## What the exercise asks
Write out, without any change, the lines in the material below that run from the line with "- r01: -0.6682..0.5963" through the line with "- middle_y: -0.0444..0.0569", both included.

BEGIN Supplied material

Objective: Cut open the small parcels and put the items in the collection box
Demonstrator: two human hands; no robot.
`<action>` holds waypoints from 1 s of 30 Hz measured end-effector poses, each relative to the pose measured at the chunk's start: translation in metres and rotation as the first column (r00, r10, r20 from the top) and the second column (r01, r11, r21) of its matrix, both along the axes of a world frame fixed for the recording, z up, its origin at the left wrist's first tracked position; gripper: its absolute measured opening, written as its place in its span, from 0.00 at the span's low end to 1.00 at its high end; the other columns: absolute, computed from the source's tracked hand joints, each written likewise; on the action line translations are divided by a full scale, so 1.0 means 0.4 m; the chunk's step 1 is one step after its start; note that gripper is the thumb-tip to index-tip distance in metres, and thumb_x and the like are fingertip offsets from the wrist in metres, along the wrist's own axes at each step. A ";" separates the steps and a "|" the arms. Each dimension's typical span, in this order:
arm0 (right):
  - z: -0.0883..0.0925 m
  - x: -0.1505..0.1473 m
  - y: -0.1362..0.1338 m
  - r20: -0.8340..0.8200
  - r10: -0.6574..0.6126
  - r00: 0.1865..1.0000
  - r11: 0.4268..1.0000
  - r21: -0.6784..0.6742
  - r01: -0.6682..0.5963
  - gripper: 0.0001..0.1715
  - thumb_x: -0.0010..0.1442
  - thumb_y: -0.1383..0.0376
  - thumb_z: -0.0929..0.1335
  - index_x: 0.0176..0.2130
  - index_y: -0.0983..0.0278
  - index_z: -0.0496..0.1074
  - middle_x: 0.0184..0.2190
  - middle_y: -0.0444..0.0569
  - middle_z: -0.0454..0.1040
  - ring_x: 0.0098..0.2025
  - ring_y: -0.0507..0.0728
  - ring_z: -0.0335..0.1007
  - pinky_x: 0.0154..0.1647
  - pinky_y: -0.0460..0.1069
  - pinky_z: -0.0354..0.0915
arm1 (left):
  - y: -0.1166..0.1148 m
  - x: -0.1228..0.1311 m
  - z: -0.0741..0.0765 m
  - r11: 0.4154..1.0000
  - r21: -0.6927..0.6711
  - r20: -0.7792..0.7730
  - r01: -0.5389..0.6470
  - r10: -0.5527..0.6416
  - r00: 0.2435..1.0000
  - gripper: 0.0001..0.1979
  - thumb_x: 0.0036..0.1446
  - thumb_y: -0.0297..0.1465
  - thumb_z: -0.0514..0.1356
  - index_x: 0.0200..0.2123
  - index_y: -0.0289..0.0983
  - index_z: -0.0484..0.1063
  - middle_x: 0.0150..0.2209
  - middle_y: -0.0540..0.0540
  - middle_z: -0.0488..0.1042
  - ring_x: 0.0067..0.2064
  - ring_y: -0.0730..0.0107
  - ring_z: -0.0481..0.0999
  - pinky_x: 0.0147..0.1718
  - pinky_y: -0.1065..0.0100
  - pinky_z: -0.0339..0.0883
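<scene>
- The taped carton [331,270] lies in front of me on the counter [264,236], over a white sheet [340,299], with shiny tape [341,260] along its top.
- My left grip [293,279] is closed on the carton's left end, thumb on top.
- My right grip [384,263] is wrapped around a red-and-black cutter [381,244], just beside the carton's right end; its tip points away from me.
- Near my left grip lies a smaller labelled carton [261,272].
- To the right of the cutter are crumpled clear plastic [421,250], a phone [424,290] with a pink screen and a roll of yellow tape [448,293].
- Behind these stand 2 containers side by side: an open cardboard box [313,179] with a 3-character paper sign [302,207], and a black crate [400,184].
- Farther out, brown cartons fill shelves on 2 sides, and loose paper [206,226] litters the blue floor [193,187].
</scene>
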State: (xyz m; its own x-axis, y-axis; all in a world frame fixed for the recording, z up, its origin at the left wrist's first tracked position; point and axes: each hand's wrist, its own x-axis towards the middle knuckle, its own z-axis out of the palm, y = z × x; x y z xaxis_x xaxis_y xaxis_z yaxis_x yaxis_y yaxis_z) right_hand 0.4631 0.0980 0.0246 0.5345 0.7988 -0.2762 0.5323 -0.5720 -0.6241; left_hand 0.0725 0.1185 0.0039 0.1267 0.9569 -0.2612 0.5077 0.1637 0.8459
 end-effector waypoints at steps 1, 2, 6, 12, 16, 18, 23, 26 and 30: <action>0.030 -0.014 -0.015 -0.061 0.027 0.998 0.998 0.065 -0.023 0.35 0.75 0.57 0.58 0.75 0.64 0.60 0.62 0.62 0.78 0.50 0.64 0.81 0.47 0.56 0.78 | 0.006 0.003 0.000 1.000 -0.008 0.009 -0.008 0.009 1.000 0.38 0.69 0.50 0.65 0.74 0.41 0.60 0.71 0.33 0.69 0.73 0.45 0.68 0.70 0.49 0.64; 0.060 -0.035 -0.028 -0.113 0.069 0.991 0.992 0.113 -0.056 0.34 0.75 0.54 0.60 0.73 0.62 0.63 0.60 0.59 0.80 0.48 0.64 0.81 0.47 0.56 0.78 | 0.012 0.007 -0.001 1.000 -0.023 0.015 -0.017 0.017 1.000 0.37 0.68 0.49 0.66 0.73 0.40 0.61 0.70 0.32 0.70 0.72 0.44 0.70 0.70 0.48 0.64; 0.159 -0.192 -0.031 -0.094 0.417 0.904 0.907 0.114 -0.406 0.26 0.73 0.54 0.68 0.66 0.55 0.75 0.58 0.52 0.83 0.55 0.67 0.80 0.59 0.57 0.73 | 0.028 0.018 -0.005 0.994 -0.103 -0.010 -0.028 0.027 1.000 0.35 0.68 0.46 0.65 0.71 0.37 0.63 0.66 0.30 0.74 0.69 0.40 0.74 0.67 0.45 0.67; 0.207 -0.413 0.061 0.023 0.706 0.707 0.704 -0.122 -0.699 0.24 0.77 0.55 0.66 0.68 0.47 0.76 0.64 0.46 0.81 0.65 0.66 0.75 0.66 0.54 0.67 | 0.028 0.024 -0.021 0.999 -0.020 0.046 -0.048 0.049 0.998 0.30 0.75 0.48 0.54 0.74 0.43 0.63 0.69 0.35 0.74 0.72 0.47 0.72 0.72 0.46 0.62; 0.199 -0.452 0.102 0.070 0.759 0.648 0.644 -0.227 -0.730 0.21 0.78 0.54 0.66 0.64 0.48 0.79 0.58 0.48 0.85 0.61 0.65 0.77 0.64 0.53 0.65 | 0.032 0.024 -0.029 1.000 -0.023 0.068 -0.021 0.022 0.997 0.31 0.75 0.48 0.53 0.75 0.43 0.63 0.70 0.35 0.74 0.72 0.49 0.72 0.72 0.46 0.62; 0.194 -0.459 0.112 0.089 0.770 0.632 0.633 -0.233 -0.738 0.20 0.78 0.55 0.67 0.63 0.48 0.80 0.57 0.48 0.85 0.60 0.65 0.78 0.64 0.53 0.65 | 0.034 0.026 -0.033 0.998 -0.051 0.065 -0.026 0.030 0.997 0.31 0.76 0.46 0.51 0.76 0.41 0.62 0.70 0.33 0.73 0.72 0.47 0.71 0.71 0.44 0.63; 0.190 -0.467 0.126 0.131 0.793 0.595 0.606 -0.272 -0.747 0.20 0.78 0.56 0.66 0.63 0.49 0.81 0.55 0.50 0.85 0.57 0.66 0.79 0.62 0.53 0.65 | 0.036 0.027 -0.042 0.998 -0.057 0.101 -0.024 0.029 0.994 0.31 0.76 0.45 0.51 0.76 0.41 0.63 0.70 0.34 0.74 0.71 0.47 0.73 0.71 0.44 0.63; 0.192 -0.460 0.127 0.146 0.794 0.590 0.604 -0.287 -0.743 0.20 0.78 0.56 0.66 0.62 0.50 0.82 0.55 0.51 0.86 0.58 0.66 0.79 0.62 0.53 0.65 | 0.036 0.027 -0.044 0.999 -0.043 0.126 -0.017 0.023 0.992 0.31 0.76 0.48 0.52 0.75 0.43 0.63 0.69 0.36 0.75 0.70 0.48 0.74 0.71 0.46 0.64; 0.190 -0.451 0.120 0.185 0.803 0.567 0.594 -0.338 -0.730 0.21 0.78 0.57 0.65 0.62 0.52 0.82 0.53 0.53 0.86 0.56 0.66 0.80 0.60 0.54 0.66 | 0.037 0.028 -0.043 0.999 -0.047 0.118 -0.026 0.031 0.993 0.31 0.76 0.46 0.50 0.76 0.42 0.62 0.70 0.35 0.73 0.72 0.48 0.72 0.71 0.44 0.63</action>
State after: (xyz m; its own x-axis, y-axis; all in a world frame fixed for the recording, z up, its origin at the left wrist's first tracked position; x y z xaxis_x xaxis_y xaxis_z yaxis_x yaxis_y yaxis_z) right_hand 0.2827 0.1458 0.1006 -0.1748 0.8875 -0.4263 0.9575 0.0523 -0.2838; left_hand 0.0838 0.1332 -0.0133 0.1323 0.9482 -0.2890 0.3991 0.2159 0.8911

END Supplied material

## Answer section
  - r01: -0.6682..0.5963
  - gripper: 0.0001..0.1715
  - thumb_x: -0.0010..0.1442
  - thumb_y: -0.1383..0.0376
  - thumb_z: -0.0929..0.1335
  - index_x: 0.0176..0.2130
  - index_y: -0.0983..0.0278
  - index_z: -0.0496..0.1074
  - middle_x: 0.0184..0.2190
  - middle_y: -0.0444..0.0569

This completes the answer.